I do agree with you completely there, it's just that HN doesn't tend to take well to pointing out that particular stripe of awfulness and that makes it a non-starter as a reason.
He's definitely a case where I would broadly recommend marginalized groups to stay far away from his tooling if they are planning on interacting with the development team in any way. The man is an demagogue (and openly proud of it) and an understated element to his bad behavior in co-operating with others is that it's in part driven by that demagoguery (just reference the blogpost in the previous comment and how much of it is dedicated to crying about "cancel culture" where the reality is really just that he was an asshole to people and they showed him the door[1], very little about it had to do with his (IMO shitty) opinions.
As far as software choices go; Fully agreed, although I always recommend people to not just go by public reputation and to always investigate before making a decision (in the case of Soapbox, you'll notice I linked both the developers resignation post and the post that caused relations with him and other maintainers to seriously start souring, so that one can make their own assessment).
Pleroma for example got initially accused of being developed by neonazis due to an early instance modifying their source code to ignore incoming message privacy flags, everything was just set to be on the public timeline, all of the time.

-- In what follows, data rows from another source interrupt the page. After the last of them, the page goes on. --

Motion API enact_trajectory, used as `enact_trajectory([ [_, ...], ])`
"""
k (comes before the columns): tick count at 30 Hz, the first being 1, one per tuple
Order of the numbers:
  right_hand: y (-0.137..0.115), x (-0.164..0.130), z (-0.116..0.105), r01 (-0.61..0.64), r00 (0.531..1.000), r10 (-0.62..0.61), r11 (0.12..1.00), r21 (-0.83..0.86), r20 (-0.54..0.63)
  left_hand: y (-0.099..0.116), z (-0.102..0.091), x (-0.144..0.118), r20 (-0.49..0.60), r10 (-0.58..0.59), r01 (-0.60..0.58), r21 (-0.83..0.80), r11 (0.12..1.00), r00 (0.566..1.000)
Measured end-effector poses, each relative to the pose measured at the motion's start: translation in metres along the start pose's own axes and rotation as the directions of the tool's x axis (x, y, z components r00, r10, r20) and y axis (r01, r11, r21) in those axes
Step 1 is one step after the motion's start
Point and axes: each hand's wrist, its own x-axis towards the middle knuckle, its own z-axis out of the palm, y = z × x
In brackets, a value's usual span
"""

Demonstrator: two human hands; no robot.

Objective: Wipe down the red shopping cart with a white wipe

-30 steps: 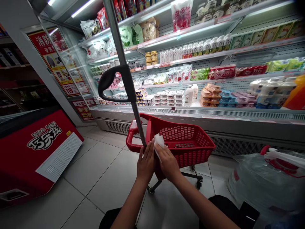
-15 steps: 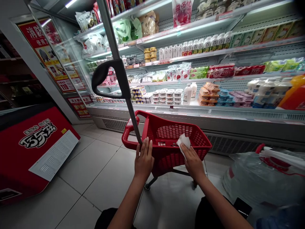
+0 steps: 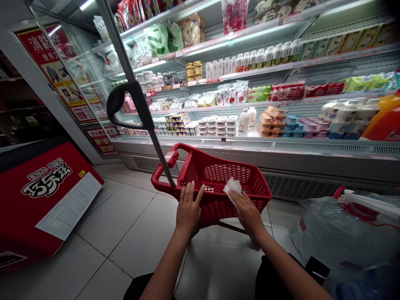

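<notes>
A red shopping basket cart (image 3: 215, 206) with slotted walls stands on wheels in front of me. Its grey pole and black handle (image 3: 137, 104) rise at the left end, leaning to the left. My left hand (image 3: 188, 212) lies flat on the near side by the pole's foot, fingers stretched and apart, holding nothing. Over the near rim, my right hand (image 3: 248, 212) presses a crumpled white tissue (image 3: 233, 185) against the cart. Part of the tissue is hidden beneath the fingers. Nothing lies in the visible part of the basket.
Behind the cart runs an open chilled shelf (image 3: 243, 143) full of dairy goods. A red freezer (image 3: 62, 200) stands at left. Large clear water bottles (image 3: 337, 229) sit close on the right, beside a dark phone-like object (image 3: 317, 271). The floor (image 3: 118, 233) is pale tile.
The cart has shifted a little left, and its pole leans further left. My right hand and the tissue have moved slightly left along the rim. My left fingers have spread wider.
</notes>
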Motion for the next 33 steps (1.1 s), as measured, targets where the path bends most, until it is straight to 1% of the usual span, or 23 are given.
enact_trajectory([
  [2,0.022,-0.017,-0.006,-0.042,0.999,0.042,0.998,-0.050,-0.006,-0.002,0.000,0.002,-0.017,-0.039,0.039,-0.020,0.999,0.999],
  [3,0.028,-0.022,-0.009,-0.062,0.998,0.061,0.996,-0.069,-0.008,-0.001,0.002,0.003,-0.024,-0.064,0.063,-0.034,0.997,0.998],
  [5,0.027,-0.025,-0.010,-0.095,0.996,0.094,0.991,-0.096,-0.015,0.005,0.007,0.004,-0.026,-0.107,0.105,-0.066,0.992,0.994],
  [6,0.021,-0.022,-0.009,-0.104,0.995,0.102,0.989,-0.104,-0.021,0.010,0.010,0.005,-0.020,-0.119,0.117,-0.084,0.990,0.993],
  [8,0.000,-0.011,-0.002,-0.093,0.996,0.092,0.991,-0.100,-0.016,0.023,0.018,0.005,0.002,-0.122,0.121,-0.120,0.985,0.993],
  [11,-0.037,0.011,0.011,-0.022,1.000,0.023,0.999,-0.046,0.018,0.038,0.027,0.002,0.026,-0.111,0.114,-0.153,0.982,0.993],
  [13,-0.052,0.021,0.016,0.016,0.999,-0.016,1.000,-0.008,0.030,0.042,0.029,-0.001,0.030,-0.092,0.095,-0.161,0.982,0.995],
  [14,-0.055,0.023,0.017,0.032,0.999,-0.032,0.999,0.006,0.034,0.041,0.029,-0.002,0.032,-0.075,0.079,-0.162,0.984,0.997],
  [16,-0.050,0.021,0.014,0.055,0.997,-0.056,0.998,0.018,0.043,0.036,0.028,-0.003,0.033,-0.040,0.044,-0.161,0.986,0.999],
  [18,-0.034,0.012,0.009,0.060,0.997,-0.060,0.998,0.005,0.051,0.028,0.026,-0.002,0.031,-0.025,0.030,-0.155,0.987,0.999],
  [21,-0.004,-0.011,-0.004,0.030,0.998,-0.028,0.999,-0.045,0.050,0.016,0.026,0.003,0.023,-0.037,0.040,-0.149,0.988,0.999],
  [24,0.019,-0.036,-0.017,-0.027,0.999,0.031,0.994,-0.102,0.032,0.012,0.031,0.009,0.020,-0.066,0.068,-0.137,0.988,0.998],
  [26,0.024,-0.048,-0.023,-0.066,0.998,0.068,0.988,-0.138,0.014,0.017,0.037,0.011,0.019,-0.099,0.101,-0.128,0.987,0.995],
  [28,0.020,-0.053,-0.025,-0.086,0.996,0.087,0.983,-0.160,0.004,0.031,0.043,0.011,0.018,-0.122,0.123,-0.125,0.984,0.992],
  [30,0.009,-0.053,-0.025,-0.084,0.996,0.086,0.984,-0.157,0.007,0.049,0.050,0.009,0.024,-0.093,0.095,-0.130,0.987,0.995],
  [32,-0.003,-0.050,-0.025,-0.059,0.998,0.063,0.989,-0.135,0.023,0.067,0.054,0.005,0.034,-0.029,0.034,-0.140,0.990,0.999],
  [33,-0.008,-0.048,-0.025,-0.043,0.998,0.048,0.992,-0.120,0.035,0.073,0.055,0.003,0.035,-0.021,0.026,-0.145,0.989,0.999],
])
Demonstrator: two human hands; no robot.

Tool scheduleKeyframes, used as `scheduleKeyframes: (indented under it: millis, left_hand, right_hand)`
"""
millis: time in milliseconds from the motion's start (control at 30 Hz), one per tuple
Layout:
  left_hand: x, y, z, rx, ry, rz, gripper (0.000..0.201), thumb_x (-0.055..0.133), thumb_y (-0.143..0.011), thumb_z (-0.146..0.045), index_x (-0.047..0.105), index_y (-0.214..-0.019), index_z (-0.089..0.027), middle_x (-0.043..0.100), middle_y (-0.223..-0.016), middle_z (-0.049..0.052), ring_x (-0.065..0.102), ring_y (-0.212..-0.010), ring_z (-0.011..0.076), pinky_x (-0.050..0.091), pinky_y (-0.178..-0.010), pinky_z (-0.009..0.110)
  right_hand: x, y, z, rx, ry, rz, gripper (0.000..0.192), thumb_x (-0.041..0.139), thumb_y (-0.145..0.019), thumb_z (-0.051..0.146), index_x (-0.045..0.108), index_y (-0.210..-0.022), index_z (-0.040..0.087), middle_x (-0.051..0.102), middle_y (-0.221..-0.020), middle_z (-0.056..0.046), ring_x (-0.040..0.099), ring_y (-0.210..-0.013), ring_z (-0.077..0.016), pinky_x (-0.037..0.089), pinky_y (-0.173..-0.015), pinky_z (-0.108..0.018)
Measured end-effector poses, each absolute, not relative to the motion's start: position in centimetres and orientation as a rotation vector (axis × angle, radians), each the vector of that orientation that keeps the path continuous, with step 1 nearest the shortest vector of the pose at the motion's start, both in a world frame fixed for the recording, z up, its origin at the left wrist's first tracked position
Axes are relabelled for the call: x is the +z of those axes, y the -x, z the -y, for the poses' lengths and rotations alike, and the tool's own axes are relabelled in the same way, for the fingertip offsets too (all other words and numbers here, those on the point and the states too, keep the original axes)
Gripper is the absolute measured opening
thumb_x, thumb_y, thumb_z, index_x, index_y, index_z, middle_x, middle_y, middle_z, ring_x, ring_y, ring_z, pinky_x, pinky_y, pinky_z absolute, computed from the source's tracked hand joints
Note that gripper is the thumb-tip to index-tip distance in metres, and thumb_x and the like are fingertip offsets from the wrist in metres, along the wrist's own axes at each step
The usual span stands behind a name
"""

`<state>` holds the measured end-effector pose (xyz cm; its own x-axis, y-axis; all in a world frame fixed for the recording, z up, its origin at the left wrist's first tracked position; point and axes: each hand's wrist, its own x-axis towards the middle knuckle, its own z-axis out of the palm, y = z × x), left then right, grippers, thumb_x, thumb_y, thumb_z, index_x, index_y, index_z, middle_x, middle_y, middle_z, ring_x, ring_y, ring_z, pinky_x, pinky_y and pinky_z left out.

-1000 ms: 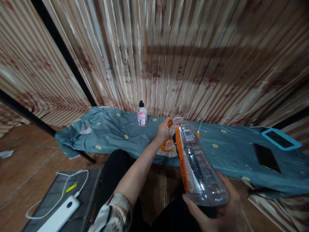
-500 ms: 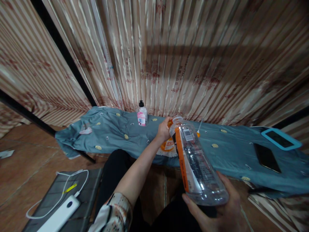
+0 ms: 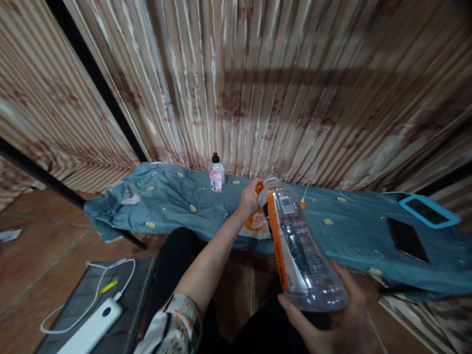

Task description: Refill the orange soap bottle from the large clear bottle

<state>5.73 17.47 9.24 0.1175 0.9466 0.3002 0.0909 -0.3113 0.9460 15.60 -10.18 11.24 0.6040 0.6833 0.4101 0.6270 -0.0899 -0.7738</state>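
Blue cloth bears pump bottle, phones

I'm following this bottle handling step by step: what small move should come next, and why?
Probably a twist of the left hand at the neck while the right hand steadies the base. The clear bottle is tilted with its mouth toward the blue-covered table, and the left hand's fingers are closed at the top, by something orange. Whether a cap is on cannot be told.
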Motion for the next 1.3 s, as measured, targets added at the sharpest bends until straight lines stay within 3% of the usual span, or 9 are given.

It's in reality completely wrong; in fact numerous developers to the software have been rather staunchly anti-fascist even since its very beginning, but that wasn't known by the public so the reputation of the project got tarred for years. Similarly, one admin blamed not removing hateful content on not having the tools, again, completely wrong, but then Pleroma got tarred with "not having basic moderation tools", even though it ironically has the must fine-grained moderation tools compared to anything else out there (you can literally write your own bit of code to automatically moderate and integrate it in the software itself if you wanted to).
Finally when it comes to users submitting bugs: with the fediverse that usually doesn't actually directly go to the developer but instead lands at the feet of the instance maintainer, who makes the decision on whether or not to report it to the developers community. There's a certain sense of connection, but it's usually not as deeply tied as one would think.